_Aim of the exercise_:
The response must contain every line below in which "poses" appears.

___ Material for this exercise ___

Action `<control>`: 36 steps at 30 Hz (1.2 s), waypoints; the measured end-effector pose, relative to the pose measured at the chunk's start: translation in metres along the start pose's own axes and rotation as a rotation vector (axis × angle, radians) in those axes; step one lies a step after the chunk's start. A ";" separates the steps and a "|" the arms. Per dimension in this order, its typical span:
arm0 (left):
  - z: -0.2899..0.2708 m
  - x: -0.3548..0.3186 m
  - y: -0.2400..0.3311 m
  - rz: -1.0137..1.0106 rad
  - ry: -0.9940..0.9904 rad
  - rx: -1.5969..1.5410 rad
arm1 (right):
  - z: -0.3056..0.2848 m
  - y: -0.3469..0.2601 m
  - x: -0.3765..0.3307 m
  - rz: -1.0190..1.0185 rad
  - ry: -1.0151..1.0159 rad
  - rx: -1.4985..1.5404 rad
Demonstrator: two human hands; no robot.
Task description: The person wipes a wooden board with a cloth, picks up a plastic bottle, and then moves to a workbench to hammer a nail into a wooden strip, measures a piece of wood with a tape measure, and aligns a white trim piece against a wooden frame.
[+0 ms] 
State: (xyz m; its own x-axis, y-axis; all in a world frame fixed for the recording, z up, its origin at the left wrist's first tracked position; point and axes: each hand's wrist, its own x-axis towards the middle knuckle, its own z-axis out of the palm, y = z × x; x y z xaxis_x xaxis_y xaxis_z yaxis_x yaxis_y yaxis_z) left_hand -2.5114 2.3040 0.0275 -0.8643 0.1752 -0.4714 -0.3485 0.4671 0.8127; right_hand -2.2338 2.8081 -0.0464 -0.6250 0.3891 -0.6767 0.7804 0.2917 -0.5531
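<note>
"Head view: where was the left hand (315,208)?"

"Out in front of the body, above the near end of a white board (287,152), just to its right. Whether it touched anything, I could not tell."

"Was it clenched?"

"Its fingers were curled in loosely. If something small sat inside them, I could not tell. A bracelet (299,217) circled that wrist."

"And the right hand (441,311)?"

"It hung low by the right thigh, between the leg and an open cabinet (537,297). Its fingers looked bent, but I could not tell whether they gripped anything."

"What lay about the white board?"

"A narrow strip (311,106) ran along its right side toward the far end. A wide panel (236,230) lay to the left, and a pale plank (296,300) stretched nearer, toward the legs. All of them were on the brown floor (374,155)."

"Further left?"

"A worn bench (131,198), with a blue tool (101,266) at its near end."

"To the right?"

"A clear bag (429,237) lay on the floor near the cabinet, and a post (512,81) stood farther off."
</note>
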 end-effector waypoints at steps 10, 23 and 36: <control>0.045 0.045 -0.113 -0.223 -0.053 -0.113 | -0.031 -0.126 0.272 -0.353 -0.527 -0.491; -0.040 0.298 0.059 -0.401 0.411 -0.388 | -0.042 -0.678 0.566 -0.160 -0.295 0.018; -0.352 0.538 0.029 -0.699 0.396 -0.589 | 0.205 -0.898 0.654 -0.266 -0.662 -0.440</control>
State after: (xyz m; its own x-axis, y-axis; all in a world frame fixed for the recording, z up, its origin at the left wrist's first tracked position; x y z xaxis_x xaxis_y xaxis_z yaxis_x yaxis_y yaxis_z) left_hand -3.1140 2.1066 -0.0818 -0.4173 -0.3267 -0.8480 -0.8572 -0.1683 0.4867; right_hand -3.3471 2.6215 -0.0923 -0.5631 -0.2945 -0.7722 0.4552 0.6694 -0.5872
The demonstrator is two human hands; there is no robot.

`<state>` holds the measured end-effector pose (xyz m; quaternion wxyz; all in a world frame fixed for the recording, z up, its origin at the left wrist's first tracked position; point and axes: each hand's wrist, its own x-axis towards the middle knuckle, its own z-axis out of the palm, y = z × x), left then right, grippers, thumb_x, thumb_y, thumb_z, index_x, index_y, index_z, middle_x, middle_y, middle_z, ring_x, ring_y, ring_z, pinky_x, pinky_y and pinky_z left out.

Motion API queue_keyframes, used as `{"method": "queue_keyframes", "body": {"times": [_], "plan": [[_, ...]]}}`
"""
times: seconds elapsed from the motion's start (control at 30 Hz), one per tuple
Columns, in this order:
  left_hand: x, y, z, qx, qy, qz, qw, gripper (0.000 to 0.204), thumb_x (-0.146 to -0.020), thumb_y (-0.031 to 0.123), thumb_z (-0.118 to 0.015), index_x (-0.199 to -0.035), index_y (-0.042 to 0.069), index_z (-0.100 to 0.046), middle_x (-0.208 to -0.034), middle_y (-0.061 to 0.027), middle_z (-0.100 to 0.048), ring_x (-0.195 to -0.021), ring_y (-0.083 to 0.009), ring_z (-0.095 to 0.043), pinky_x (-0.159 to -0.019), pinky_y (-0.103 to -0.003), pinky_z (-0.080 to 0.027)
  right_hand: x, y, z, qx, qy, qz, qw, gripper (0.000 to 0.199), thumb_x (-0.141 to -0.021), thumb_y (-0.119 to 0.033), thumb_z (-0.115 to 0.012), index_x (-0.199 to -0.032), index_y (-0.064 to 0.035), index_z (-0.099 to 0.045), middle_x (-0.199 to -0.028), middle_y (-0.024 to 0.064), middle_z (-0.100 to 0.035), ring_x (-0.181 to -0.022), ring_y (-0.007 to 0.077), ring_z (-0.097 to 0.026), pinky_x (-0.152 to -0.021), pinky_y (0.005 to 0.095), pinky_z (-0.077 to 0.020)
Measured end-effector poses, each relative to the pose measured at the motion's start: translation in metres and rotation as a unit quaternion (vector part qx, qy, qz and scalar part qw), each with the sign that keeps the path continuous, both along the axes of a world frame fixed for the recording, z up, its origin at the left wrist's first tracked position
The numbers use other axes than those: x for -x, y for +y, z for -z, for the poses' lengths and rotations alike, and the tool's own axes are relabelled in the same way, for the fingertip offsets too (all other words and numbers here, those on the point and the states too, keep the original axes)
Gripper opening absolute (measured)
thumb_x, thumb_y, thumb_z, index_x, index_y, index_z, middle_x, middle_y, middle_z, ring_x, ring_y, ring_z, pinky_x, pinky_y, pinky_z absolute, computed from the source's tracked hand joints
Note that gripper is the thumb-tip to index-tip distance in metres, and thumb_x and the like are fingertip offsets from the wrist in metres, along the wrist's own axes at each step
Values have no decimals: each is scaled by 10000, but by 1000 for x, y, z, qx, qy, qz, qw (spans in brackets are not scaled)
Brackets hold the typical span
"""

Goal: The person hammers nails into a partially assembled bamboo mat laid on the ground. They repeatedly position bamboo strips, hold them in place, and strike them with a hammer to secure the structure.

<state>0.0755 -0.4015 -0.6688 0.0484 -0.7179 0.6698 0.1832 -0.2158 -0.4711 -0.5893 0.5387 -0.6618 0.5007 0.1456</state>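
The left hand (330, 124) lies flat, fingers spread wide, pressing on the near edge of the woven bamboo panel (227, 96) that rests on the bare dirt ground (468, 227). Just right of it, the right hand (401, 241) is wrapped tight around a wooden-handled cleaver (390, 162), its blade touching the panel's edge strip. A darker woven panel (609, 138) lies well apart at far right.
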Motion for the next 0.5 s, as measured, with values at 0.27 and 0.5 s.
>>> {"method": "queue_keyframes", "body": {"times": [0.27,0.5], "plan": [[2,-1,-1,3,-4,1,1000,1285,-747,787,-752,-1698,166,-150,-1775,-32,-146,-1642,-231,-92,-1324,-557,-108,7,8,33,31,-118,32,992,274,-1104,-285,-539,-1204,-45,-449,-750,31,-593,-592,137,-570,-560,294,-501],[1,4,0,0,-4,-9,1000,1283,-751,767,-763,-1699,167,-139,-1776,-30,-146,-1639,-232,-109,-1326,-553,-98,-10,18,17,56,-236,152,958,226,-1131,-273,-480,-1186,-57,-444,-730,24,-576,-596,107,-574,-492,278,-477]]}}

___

_Answer to the problem_:
Measured end-effector poses, each relative to the pose measured at the motion's start: translation in metres and rotation as a unit quaternion (vector part qx, qy, qz and scalar part qw), each with the sign that keeps the path continuous, both along the axes of a world frame fixed for the recording, z up, its origin at the left wrist's first tracked position
The numbers use other axes than those: x for -x, y for +y, z for -z, for the poses' lengths and rotations alike, and the tool's own axes are relabelled in the same way, for the fingertip offsets too (all other words and numbers here, those on the point and the states too, keep the original axes)

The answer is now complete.